=== Your assignment ===
Where the listing below reaches the line containing "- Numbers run", start writing out lines exactly, and stop once the line containing "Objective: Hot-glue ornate" has been written.

=== Data supplied ===
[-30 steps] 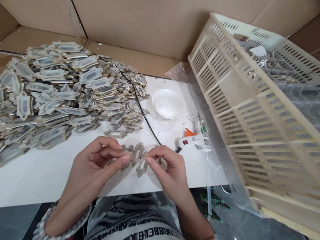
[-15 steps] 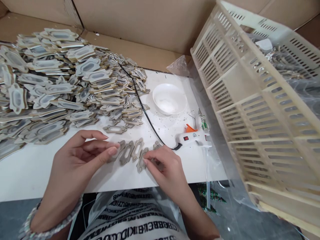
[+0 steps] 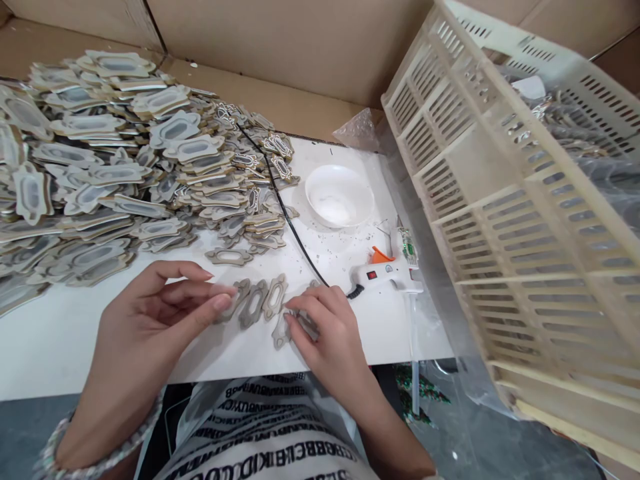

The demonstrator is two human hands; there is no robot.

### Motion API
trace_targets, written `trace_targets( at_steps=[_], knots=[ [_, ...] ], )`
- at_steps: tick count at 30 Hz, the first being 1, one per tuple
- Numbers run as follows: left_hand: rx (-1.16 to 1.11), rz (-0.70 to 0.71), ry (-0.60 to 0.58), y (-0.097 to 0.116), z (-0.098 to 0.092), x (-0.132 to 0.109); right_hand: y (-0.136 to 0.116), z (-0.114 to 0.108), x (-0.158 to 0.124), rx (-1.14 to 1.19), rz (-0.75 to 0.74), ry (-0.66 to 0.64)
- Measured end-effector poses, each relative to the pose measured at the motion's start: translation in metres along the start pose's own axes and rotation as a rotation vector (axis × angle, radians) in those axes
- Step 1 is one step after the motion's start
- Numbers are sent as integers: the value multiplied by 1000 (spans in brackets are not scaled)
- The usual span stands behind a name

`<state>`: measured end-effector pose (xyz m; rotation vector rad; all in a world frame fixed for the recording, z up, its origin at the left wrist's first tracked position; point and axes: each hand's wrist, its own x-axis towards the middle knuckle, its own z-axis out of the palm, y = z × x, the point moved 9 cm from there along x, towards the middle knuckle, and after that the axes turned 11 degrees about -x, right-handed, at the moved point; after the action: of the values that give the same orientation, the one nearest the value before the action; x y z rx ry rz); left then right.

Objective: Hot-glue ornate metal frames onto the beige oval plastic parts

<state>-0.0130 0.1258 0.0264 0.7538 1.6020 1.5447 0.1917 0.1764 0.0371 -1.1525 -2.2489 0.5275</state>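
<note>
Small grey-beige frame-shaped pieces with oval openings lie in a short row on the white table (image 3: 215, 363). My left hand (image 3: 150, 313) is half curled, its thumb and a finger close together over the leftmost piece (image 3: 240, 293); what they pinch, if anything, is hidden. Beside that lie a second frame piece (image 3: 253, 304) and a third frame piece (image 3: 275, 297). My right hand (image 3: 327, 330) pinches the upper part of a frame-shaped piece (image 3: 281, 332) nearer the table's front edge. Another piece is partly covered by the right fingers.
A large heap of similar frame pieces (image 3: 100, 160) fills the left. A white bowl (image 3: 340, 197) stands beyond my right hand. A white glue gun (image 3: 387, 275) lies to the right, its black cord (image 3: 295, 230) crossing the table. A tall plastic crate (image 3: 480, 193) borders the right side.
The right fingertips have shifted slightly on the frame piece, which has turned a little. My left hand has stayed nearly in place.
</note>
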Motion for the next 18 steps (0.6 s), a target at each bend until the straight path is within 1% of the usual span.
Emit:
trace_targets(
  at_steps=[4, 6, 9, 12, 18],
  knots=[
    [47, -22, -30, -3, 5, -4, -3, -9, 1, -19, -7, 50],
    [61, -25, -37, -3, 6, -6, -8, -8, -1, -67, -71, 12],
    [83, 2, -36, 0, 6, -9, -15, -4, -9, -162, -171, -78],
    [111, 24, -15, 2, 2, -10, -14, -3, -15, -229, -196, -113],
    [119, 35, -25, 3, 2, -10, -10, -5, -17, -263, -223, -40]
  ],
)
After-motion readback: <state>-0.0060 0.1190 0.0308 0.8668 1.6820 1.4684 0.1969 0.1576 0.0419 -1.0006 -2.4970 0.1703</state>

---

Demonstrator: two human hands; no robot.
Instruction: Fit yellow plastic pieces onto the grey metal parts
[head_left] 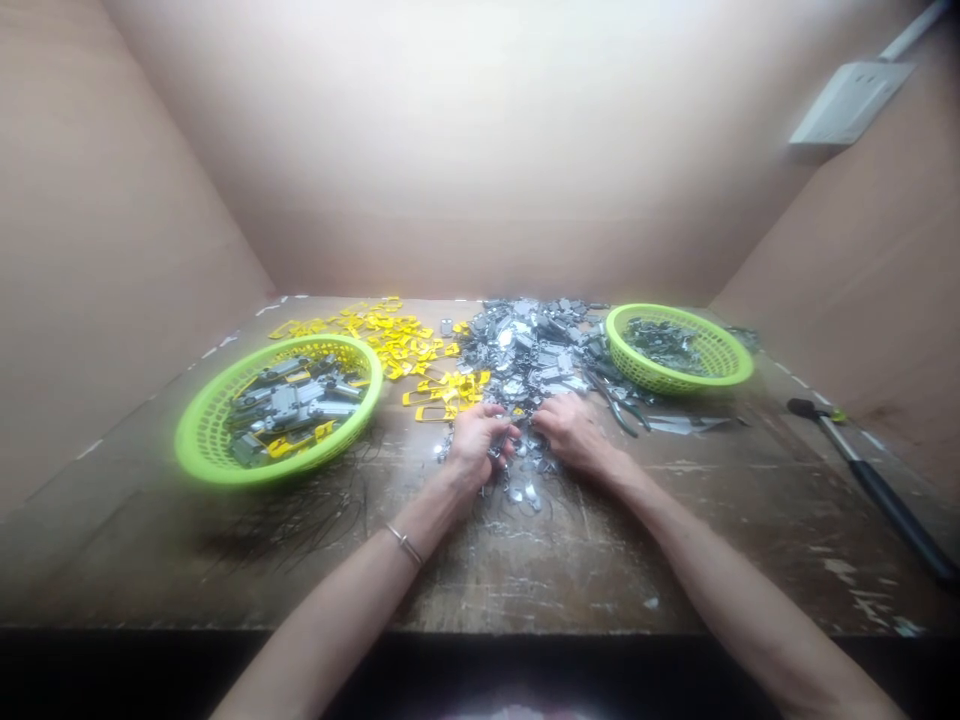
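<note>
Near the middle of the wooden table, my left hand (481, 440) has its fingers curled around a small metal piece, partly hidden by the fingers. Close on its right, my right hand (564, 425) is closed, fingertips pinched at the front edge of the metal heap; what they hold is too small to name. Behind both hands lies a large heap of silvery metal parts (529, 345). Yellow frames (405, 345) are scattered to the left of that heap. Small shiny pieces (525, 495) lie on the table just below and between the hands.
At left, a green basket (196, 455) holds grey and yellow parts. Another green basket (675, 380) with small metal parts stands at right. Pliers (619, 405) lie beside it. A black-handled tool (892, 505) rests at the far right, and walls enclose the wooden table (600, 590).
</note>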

=== Solution to this problem ===
- Numbers run as follows: left_hand: rx (-1.16 to 1.11), rz (-0.70 to 0.71), ry (-0.60 to 0.58), y (-0.097 to 0.116), z (-0.098 to 0.092), x (-0.132 to 0.109); right_hand: y (-0.136 to 0.116), z (-0.114 to 0.108), x (-0.158 to 0.124), rx (-1.14 to 1.19), rz (-0.75 to 0.74), ry (-0.66 to 0.64)
- Measured end-effector poses, each relative to the pose measured at the motion's start: translation in metres along the start pose's own axes and rotation as a rotation vector (axis × angle, radians) in those axes
- Step 1 is one step after the motion's start
- Numbers are sent as integers: the value multiplied by 1000 (spans in brackets are not scaled)
- The usual span stands behind a name

`<state>`: measured end-effector pose (xyz m; rotation vector rad; all in a world frame fixed for the recording, z up, its origin at the left wrist's first tracked position; point and axes: each hand's wrist, its own x-axis towards the middle knuckle, its own z-axis out of the palm, y = z × x, the point moved 9 cm from there along x, towards the middle knuckle, and after that the axes turned 11 degrees about -x, right-handed, at the moved point; after the action: of the values that give the same orientation, the one nearest the value before the action; x y z rx ry rz); left then right.

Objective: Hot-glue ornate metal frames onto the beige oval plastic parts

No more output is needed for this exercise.